Judicial Commissioner Azizul Azmin Adnan made the decision in chambers on Thursday, according to MAS lead counsel Saranjit Singh, who spoke to reporters later.
"We have to disclose documents that are relevant to the plaintiffs. I need to seek instructions from my client on whether to appeal against this ruling," he said.
Federal counsel Shaiful Nizam Shahrin, acting for the government, the director-general of the Department of Civil Aviation (DCA) and the Royal Malaysian Air Force (RMAF), confirmed the court order.
The plaintiffs' lawyer, Mr Michael Yap, said all relevant documents had to be supplied to them and that the court expected the order to be complied with by Oct 20.
The government, DCA and RMAF had objected to the bid, describing it as "a fishing expedition".
Mr Saranjit had also objected on grounds that the request was premature and unnecessary.

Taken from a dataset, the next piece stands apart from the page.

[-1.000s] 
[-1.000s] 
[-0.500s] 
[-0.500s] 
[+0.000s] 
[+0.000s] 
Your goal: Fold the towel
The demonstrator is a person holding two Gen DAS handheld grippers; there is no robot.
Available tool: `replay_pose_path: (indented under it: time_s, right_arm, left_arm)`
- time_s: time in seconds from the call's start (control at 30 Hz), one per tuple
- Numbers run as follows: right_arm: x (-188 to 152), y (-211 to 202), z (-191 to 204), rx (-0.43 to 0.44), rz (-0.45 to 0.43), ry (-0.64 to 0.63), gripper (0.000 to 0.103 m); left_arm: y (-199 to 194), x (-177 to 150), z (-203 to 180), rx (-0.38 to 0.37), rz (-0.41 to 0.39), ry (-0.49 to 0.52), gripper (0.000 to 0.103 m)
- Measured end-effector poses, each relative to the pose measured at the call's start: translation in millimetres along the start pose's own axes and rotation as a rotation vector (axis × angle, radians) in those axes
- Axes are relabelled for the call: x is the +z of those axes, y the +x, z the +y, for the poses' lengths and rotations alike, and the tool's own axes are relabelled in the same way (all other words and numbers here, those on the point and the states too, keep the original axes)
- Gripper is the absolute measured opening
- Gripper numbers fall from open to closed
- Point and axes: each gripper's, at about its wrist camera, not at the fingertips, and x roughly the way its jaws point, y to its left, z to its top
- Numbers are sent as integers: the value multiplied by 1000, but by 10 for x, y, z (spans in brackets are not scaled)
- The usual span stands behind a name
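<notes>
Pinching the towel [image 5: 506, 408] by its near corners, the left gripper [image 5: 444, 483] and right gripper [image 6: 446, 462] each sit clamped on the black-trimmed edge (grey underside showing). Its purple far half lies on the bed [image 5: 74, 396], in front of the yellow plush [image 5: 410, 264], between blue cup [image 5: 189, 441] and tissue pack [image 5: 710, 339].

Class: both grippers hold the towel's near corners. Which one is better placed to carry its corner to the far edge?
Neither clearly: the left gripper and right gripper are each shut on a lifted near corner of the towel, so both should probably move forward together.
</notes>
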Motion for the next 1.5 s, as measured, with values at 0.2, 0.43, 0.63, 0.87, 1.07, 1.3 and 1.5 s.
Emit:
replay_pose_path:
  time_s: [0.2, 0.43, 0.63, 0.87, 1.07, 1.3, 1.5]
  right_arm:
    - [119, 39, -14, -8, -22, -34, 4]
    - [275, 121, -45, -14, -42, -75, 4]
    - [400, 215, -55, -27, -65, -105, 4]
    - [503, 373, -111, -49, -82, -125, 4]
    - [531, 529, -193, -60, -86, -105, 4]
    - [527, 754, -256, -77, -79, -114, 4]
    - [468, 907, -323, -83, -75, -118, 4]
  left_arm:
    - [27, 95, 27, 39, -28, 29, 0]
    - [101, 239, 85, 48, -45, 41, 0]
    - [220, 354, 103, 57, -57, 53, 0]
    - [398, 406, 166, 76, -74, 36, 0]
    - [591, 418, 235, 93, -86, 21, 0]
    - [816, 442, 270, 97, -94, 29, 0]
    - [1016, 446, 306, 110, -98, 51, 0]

Lead counsel Tommy Thomas had argued that the documents, among others, were critical evidence relating to the background and sequence of events involved in the incident and subsequent search operations.
The plaintiffs have stated in their suit that the DCA director-general on Jan 29 last year declared MH370's loss an accident and that all on board were presumed dead.
Their lead counsel, Mr Tommy Thomas, had argued that the documents, among others, were critical evidence relating to the background and sequence of events involved in the incident and subsequent search operations.
They had asked for 37 items, including the notes, memoranda and investigative reports by all who participated in the probe.
They had also applied for a copy of the pilots' licences, logbooks, airman's files and medical files of the pilots of MH370.
The plaintiffs - 66 Chinese nationals, eight Indians and two Americans - are family members of 32 passengers of MH370.
In the statement of claim dated March 3, they have claimed negligence, breach of contract, breach of statutory duty and breach of the Montreal Convention by MAS.
They are also seeking claims over conspiracy, fraud, breach of statutory duties and malfeasance of public office by the government agencies.